How to Create Threadsafe Ruby Sidekiq Workers

How to Create Threadsafe Ruby Sidekiq Workers

Mar 16, 2017 | By Matt |

Ruby, Ruby on Rails, Programming

Creating Threadsafe Ruby Sidekiq Workers

Thread safety in general can be difficult to wrap your head around at times, but at the simplest level if you have data shared between threads then things can get messy.  As always, concrete examples are easier than theory!


Our Legacy Rails 3.2 Application

In this legacy application, we were running the web server using passenger, which used worker processes and not threads, for concurrency.  This means that each process had its own memory, and writing threadsafe code wasn't a concern.  Similarily, the background queue processor was Resque, again using processes over threads for concurrency.

In our upgrade to newer hardware, we decided to leave the web server with passenger, but wanted to make the switch to Sidekiq for a myriad of reasons.  However, we encountered issues with our code not being threadsafe and that led to a few problems.

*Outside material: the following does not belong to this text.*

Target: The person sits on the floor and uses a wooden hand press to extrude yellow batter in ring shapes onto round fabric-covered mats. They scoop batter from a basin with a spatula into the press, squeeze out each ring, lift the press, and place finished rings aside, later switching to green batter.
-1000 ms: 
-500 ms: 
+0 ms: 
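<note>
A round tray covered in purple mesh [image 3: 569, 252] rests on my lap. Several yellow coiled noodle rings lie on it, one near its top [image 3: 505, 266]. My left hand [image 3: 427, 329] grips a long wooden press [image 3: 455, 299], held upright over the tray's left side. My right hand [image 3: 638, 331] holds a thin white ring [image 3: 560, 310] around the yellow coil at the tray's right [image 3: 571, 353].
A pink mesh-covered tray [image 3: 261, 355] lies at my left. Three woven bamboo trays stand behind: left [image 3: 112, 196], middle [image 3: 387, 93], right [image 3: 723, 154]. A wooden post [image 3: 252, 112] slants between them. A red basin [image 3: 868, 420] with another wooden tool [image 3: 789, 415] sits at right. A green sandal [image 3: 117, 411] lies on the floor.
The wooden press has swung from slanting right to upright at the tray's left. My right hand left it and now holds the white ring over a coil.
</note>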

Class Variables Are Not Threadsafe

Don't use class variables in ruby, they just always cause problems.  In our case the code was storing whether the current temperature unit should be Celsius or Farenheit, scoped to a block of code.  Other examples might include a multi-tenant application and scoping to the current organization.  Our class used instance variables, meaning that if two threads attempted to modify the temperature unit, the later running thread "won".  This caused temperature units to be mixed up between workers, primarily when creating PDF reports to send via email.


Using Thread.current

Thread.current allows you to store information that is scoped to only the running thread, which is great for keeping data unique across a multithreaded environment such as Sidekiq (or app servers such as puma).  The problem, however, is that Thread.current will retain this information until the thread is killed, or the data is manually cleared.

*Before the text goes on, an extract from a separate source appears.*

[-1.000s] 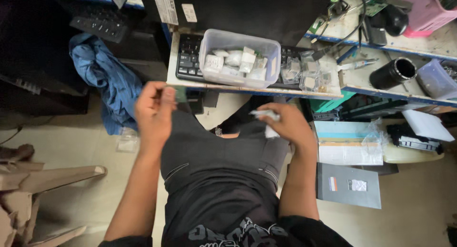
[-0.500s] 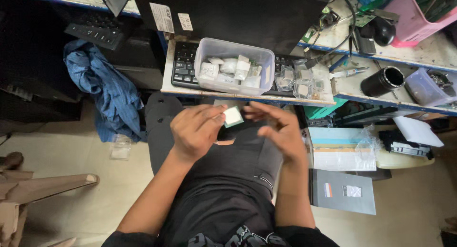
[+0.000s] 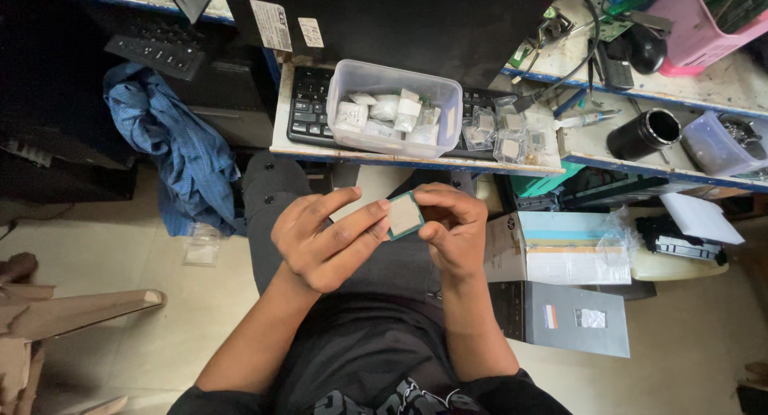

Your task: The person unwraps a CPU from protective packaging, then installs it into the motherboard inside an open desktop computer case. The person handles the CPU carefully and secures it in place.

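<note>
- Over my lap, at the centre of view, I hold a small square processor chip between both hands.
- At nine o'clock from the chip, my left hand pinches its left edge, fingers stretched long, thumb above.
- At three o'clock, my right hand grips the right edge with curled fingertips.
- At ten o'clock, a blue cloth hangs beside a dark cabinet.
- At twelve o'clock, a clear plastic tub of small packets sits on a keyboard on the pull-out shelf.
- At two o'clock, a black cylinder stands on the worktop.
- At four o'clock, cardboard boxes lie on the floor.
</note>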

In the web server (again, say puma), each request is served with a single thread.  However, that thread can persist to serve the next incoming request, and bam, your data is leaked across requests.  However, there is a solution.


Using Request Store

Request Store is a library that wraps Thread.current, but injects some Rack middleware into your web application so that the Thread.current store is cleared out after each request is served.  This is a clean, abstract way to ensure that your data is scoped per request, per thread.  Awesome, right? This is great for the web server, but doesn't actually ensure we aren't leaking data in our background jobs with Sidekiq - there is no request in a background worker.

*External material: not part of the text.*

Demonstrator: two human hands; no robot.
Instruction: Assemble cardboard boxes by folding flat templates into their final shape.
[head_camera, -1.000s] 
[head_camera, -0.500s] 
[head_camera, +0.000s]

Using Request Store and Sidekiq

In fact, this was such a common theme in our work that we decided to release a gem that integrates Request Store and Sidekiq together in an elegant way, piggy backing on the work already completed in Request Store.  In our gem, we create a piece of Sidekiq server middleware that is ran every time a job is pulled from the Sidekiq queue and processing begins.  The middleware ensures that the Request Store store is cleared after the job completes, just like Request Store does automatically with the Rack middleware it includes by default.



Now that we have a way to securely store information either per thread and either per web request or per Sidekiq job, our code is truly multithreaded and secure.  Below is an example of what our service was refactored to.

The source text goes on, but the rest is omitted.